Oireachtas Joint and Select Committees

Wednesday, 8 February 2017

Joint Oireachtas Committee on Health

Catheterisation Laboratory Clinical Review: Discussion

1:30 pm

Photo of Paudie CoffeyPaudie Coffey (Fine Gael) | Oireachtas source

I welcome the delegation to the Committee on Health. It is important that we hear their views on the record of the Oireachtas, and to publically acknowledge their efforts to address what they see as a deficit in terms of equality of access for patients in the south-east region. I believe they are delivering a public service beyond their remit.

A critical risk associated with a lack of a second catheterisation laboratory in UHW was identified. Who compiles the risk register, and who in the HSE has the authority to change the risk register? A critical point identified is that it has changed and this needs to be answered in the interests of transparency.

The Department was mentioned, and it was stated the instructions were "prefaced by the Department in biased terms". Can Dr. Owens explain how the Department has been biased on this very significant national and regional issue?

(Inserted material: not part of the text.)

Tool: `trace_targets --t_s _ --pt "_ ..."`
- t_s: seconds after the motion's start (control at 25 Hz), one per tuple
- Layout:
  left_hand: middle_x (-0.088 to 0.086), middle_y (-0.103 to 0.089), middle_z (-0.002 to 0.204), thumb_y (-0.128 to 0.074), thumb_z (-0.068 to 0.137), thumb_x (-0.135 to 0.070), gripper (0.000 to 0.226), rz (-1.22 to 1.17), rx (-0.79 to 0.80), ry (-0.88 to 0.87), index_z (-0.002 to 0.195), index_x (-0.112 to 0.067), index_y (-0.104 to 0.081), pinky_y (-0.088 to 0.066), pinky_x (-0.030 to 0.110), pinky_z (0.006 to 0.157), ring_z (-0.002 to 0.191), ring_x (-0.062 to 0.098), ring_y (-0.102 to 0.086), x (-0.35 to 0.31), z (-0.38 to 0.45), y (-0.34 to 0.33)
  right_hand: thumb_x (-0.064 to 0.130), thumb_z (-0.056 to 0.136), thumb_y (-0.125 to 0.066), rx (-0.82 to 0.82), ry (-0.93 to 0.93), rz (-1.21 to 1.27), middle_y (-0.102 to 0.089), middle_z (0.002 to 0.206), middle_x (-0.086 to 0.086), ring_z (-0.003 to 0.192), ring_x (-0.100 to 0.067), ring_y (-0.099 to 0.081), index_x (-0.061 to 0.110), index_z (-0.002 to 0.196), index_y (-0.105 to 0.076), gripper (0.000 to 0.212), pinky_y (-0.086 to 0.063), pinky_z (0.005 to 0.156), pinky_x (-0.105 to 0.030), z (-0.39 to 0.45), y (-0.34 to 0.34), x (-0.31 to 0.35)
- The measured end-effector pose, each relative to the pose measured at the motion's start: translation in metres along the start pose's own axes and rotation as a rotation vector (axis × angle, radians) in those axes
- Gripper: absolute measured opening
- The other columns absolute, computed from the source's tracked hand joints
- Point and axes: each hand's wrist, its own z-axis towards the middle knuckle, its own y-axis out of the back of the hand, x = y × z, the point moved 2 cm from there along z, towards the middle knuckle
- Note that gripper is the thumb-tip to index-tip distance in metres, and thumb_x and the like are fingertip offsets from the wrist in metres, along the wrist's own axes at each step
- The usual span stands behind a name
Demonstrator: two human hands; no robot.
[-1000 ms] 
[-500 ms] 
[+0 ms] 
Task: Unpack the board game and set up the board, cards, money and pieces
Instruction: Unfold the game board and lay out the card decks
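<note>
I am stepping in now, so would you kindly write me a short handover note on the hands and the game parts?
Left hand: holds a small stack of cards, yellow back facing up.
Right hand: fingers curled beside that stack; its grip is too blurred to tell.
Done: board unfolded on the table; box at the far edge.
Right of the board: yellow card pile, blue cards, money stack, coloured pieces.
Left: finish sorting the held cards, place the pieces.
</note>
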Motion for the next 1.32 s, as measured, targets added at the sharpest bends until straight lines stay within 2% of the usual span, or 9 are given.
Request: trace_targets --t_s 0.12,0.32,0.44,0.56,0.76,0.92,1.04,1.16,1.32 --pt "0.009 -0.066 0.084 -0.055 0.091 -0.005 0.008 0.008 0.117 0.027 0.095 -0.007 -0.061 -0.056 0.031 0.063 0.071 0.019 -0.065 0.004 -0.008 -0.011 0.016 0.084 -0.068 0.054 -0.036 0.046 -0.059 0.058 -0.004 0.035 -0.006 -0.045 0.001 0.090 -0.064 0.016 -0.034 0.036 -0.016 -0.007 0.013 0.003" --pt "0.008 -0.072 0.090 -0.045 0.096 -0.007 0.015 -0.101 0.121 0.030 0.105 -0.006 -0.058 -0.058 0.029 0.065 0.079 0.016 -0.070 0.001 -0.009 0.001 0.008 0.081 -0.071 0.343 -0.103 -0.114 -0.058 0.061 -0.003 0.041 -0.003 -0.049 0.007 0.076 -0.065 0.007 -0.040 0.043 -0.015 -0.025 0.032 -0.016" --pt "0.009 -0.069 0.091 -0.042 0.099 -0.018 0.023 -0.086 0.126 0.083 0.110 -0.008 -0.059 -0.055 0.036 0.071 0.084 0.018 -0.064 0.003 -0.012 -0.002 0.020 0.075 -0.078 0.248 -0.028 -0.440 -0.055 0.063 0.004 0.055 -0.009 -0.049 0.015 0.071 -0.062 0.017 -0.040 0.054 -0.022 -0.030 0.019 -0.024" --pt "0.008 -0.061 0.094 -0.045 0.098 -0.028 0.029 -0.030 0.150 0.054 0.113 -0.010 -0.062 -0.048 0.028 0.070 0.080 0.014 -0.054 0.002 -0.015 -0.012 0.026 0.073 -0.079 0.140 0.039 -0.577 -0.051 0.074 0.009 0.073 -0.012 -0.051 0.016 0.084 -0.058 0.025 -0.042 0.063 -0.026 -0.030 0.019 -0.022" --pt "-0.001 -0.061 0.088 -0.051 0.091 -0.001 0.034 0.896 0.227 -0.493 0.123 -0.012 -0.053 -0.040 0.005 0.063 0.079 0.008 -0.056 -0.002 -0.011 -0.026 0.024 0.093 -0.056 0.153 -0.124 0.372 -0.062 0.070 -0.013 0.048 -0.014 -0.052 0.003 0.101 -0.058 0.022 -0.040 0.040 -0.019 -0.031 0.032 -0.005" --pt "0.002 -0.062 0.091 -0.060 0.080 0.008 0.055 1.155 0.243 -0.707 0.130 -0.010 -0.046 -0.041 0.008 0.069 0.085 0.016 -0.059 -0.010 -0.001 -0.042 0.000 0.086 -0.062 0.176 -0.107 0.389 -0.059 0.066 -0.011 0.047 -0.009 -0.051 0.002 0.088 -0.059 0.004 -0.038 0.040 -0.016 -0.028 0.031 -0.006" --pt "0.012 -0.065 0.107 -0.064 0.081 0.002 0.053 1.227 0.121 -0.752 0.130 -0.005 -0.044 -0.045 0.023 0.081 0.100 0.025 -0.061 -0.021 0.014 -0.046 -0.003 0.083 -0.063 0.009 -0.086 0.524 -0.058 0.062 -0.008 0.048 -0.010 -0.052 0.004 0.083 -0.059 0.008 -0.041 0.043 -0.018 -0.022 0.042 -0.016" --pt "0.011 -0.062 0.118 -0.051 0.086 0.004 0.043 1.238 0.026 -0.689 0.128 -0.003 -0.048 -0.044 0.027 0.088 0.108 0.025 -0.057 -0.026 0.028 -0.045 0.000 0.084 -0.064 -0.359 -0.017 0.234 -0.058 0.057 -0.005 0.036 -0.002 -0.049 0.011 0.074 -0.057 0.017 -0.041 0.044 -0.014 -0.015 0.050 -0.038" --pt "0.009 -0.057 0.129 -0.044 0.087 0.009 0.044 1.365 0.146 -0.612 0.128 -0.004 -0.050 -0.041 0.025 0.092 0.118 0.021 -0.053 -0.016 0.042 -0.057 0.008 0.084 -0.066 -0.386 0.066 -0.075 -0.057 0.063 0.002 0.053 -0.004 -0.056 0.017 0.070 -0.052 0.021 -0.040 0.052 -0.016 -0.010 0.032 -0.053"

On the effective catchment population, there is a serious divergence of view between Dr. Herity and others. I am interested in hearing from the professional witnesses, being cardiologists and emergency services personnel, what is the definition of an effective catchment population? Is it, as Dr. Herity outlined, the existing patterns of throughput of patients to services at the hospital, or is it what I would consider the access within a 90-minute timeframe, which is the critical timeframe for percutaneous coronary intervention, PCI, for a catchment around a particular service? Some clarity on that point would be appreciated.

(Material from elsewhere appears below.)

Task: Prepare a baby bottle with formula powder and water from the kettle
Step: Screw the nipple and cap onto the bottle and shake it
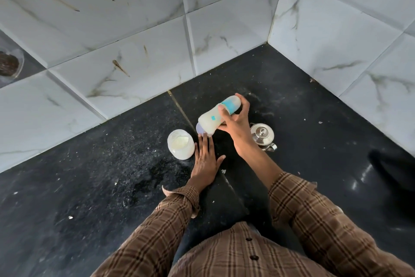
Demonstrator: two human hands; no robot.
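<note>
My right hand (235,121) grips a baby bottle (215,116) with blue markings, tilted almost flat, its capped end pointing down left. Milky white liquid fills it. Its lilac cap (200,129) shows just under the lower end. My left hand (205,160) lies flat on the black counter, fingers spread, fingertips close to the cap, holding nothing. An open glass jar (180,144) of white formula powder stands left of that hand. A small steel kettle (262,136) with its lid on stands right of my right wrist.
The black stone counter (101,187) is dusty, with a wet patch (155,175) near the jar. White marble-look tiled walls (134,41) meet in a corner behind the bottle. A round container with dark contents (9,65) sits at the far left edge.
</note>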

Dr. Herity puts much store in the BCIS, also known as the British Cardiovascular Intervention Society. That is from where he takes his standard. I would like to hear the views of the witnesses on that. Is it agreed that it is the recommended standard?

Regarding those who are outside the 90-minute PCI radius, the recommendation from Dr. Herity's report, without any specifics, is that those who cannot receive PCI within that critical timeframe of 90 minutes would receive what he calls an optimal reperfusion protocol. My question to the witnesses, as professional cardiologists and consultants, is on whether patients who are outside the 90-minute PCI and are transferred into that protocol are at a disadvantage in terms of survival rates? Has there been an analysis of patients in the past who received PCI versus those who received the reperfusion protocol, and what does that tell us about survival rates and where services should be located?